The man “said he thought he had taken it (gun) out of the bag,” said Conway, who described him as “very polite and cooperative” with officers.
Airport officers determined the man had a license to carry a concealed pistol, but firearms are never permitted to be carried by passengers onto an aircraft.
“It is legal to obtain an application and pack an unloaded weapon which is turned over and placed in storage with other luggage during a flight — that is done all the time,” Conway said. “But passengers can never carry one on a plane or have it somewhere they or someone else might access it.”
After questioning the man and obtaining copies of documents for the weapon, it was seized pending further investigation. The man was permitted to continue on his flight to Fort Myers, Conway said.
“It is at an officer’s discretion whether a person is to be held or released so there was nothing unusual about that,” he said.

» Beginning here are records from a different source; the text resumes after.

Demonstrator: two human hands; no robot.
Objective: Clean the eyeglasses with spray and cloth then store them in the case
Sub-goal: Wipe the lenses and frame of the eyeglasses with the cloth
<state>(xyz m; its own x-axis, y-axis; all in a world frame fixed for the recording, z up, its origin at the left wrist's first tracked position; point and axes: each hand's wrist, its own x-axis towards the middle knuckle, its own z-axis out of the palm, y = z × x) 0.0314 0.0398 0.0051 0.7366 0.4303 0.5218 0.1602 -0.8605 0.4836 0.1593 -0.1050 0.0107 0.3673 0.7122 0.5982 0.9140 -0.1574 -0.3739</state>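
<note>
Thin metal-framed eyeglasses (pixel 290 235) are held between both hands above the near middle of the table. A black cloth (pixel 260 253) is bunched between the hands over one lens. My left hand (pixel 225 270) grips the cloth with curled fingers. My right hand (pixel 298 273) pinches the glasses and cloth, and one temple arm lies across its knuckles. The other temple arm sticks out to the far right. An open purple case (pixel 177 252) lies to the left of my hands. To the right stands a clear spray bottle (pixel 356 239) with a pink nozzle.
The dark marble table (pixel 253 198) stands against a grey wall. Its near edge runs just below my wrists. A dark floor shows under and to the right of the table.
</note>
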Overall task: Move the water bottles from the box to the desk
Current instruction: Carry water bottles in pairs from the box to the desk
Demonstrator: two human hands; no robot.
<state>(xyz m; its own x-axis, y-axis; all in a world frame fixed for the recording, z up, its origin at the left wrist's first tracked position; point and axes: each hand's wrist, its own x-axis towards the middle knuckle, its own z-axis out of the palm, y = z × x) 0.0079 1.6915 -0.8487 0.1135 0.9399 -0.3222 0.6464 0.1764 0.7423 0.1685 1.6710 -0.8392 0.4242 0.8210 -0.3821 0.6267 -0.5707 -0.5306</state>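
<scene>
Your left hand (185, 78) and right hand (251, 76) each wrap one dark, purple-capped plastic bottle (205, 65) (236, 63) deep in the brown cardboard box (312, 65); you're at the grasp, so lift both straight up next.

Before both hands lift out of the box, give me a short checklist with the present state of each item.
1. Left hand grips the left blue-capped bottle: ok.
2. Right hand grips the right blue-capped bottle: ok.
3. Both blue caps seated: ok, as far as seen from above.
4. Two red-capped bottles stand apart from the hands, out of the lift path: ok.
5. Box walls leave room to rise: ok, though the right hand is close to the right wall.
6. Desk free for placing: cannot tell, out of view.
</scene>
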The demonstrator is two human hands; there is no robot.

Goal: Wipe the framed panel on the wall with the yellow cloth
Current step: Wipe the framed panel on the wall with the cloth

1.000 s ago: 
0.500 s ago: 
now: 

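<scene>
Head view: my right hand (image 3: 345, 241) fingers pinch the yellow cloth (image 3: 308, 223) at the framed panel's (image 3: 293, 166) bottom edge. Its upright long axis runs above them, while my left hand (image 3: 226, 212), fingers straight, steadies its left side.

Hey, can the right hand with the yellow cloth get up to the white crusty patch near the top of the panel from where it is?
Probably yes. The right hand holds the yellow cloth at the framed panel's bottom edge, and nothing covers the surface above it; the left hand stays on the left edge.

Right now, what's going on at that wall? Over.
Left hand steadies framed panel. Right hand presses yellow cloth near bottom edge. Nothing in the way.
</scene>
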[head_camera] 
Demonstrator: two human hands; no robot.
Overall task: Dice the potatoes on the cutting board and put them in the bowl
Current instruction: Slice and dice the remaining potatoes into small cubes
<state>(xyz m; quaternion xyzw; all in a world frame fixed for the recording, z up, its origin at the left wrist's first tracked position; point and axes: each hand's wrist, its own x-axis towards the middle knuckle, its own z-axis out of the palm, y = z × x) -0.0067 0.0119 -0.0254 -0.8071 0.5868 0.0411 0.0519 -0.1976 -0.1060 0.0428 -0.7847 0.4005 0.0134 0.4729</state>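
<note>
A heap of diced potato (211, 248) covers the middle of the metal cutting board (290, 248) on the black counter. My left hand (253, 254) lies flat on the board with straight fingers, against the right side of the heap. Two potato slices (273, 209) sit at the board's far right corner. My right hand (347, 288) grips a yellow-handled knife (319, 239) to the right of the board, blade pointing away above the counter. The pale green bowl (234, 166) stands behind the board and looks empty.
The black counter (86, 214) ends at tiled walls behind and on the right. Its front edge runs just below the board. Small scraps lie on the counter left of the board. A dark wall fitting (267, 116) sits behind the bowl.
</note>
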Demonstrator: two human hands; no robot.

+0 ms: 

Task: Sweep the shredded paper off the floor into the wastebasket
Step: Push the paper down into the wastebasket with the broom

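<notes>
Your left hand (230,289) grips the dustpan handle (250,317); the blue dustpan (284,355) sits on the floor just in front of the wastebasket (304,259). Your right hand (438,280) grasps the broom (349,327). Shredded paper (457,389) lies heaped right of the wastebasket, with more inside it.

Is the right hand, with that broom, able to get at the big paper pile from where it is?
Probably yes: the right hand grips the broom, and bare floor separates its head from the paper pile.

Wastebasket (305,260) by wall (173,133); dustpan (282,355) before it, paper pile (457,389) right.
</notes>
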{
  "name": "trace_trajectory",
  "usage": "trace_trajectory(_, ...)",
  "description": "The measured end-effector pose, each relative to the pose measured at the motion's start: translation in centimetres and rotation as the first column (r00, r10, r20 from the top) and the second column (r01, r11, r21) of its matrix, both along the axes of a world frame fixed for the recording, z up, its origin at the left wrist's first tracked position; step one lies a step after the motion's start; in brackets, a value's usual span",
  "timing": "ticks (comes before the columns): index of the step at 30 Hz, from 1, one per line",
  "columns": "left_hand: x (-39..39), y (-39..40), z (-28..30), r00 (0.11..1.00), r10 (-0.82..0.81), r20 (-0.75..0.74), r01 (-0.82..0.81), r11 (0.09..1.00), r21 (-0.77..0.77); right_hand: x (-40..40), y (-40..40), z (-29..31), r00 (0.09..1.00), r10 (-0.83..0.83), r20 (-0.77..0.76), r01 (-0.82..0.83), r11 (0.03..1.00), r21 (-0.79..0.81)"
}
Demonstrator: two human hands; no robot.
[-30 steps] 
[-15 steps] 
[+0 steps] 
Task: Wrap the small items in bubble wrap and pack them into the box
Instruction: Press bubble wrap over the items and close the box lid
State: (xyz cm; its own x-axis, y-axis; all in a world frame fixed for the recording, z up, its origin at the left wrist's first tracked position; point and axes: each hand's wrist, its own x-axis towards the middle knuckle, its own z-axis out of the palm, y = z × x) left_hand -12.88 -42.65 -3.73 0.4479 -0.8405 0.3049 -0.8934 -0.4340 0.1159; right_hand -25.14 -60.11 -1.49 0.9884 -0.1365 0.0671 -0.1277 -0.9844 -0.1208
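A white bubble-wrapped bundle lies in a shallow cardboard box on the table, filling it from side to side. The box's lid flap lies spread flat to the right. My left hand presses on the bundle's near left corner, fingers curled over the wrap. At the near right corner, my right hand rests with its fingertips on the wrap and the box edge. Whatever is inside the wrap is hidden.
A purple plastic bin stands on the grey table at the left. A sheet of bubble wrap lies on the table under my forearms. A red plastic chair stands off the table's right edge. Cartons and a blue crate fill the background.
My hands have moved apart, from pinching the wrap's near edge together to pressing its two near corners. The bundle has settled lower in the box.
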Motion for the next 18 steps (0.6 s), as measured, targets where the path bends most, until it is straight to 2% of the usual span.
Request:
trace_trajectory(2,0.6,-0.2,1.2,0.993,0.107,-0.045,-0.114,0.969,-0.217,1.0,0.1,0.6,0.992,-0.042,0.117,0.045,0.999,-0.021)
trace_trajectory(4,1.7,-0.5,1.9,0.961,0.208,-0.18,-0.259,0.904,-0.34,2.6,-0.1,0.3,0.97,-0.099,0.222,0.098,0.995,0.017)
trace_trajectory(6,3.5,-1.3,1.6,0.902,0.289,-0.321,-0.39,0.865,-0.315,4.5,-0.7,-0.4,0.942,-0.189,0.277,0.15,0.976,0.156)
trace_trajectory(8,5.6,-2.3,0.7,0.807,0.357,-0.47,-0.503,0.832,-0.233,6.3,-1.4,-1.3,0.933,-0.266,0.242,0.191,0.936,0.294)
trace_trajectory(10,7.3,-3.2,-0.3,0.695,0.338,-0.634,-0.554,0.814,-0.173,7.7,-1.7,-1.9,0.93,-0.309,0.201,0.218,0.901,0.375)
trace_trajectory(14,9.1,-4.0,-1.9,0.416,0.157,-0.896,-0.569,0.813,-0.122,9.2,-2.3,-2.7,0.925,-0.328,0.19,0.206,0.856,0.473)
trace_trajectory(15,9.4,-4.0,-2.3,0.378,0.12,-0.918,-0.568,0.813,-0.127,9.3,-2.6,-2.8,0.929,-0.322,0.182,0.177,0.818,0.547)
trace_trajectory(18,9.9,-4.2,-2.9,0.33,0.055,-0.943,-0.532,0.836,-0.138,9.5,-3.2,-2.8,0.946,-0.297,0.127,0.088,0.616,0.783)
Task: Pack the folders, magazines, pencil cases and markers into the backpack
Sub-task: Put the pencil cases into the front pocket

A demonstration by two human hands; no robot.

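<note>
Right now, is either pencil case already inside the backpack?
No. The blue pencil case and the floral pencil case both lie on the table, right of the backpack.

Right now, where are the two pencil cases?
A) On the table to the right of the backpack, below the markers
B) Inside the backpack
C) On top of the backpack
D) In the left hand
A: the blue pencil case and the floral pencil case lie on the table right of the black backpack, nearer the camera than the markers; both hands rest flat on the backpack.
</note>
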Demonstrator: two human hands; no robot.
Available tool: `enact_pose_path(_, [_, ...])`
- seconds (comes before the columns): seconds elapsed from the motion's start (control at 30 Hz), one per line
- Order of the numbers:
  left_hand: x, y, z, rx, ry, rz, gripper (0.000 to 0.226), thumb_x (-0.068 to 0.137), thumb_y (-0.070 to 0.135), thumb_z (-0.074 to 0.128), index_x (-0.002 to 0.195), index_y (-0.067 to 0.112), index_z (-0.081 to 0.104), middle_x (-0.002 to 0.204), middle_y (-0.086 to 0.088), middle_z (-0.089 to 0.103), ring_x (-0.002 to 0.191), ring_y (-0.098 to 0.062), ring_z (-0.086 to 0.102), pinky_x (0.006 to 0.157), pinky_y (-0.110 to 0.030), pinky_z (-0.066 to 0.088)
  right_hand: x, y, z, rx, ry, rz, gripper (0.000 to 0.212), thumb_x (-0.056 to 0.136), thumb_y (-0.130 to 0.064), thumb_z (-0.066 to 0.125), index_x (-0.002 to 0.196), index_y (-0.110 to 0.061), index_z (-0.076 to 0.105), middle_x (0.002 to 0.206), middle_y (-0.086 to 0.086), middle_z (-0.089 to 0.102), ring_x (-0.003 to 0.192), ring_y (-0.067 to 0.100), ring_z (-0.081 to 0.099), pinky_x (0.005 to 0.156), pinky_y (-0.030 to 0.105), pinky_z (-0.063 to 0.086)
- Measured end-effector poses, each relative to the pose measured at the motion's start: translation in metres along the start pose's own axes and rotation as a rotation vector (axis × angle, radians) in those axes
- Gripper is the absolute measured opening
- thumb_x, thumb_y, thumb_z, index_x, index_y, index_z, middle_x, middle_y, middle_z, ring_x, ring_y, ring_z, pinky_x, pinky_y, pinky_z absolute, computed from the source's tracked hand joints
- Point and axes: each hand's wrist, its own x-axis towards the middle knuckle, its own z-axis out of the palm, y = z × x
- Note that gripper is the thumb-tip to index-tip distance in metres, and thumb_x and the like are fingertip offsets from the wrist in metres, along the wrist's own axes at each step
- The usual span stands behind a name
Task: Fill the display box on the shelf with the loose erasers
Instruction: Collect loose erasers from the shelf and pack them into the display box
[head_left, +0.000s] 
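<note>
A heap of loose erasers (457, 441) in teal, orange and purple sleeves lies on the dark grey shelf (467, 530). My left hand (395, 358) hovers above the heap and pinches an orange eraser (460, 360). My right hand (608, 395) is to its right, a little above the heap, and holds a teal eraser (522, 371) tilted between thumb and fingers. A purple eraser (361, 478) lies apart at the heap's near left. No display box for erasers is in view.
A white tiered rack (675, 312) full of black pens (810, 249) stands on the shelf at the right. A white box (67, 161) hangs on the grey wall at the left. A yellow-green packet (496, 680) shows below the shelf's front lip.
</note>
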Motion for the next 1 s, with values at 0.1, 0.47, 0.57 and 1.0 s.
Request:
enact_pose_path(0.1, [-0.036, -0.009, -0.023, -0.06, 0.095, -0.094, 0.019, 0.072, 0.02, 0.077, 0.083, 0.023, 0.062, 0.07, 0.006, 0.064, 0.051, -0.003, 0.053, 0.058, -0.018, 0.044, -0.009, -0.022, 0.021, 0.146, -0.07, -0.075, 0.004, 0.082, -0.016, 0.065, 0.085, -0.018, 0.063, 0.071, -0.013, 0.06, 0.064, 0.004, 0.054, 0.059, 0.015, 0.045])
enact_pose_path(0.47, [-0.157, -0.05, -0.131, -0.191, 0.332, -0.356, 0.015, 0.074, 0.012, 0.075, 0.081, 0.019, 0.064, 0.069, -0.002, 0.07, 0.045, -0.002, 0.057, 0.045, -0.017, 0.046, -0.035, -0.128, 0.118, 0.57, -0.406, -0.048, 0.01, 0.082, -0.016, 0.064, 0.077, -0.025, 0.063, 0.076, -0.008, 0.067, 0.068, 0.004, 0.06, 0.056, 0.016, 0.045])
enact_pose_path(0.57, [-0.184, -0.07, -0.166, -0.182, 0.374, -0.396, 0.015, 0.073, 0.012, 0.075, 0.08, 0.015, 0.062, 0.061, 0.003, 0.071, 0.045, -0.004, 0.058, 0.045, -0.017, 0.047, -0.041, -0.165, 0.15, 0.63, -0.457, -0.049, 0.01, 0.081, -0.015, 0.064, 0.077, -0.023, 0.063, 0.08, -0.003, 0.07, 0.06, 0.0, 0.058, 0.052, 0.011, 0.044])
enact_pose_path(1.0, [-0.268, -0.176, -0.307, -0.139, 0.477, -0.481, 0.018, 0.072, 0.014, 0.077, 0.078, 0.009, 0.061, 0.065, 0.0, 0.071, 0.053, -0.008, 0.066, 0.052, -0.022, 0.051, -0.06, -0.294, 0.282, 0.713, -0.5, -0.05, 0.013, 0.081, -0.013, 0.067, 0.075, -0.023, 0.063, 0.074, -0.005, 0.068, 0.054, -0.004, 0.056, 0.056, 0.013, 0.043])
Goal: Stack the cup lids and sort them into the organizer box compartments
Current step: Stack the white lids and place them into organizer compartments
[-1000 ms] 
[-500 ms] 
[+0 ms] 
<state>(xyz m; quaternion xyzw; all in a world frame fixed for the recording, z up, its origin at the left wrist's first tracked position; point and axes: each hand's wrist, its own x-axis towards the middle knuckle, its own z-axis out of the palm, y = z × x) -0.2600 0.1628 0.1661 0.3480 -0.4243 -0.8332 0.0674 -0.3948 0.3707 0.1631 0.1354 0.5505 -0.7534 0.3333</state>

The prosecutor’s office will refer a warrant request to determine what, if any laws, were broken, Conway said. There are state aeronautics laws banning the carrying of a firearm on board a plane and there is also an airport ordinance against the same. Both offenses are misdemeanors punishable by up to a year in jail or a $1,000 fine, or both.
According to the Michigan Court of Appeals website, Saad’s term expires in January 2021. He was appointed in 1994, was elected for a six-year term in 1996, and re-elected in 2002, 2008 and 2014.
Prior to joining the bench, Saad was a partner at Dickinson, Wright, Moon, Van Dusen and Freeman, where he practiced law for 20 years. Saad received his bachelor’s degree from Wayne State University School of Business with honors and his law degree from WSU, where he graduated magna cum laude.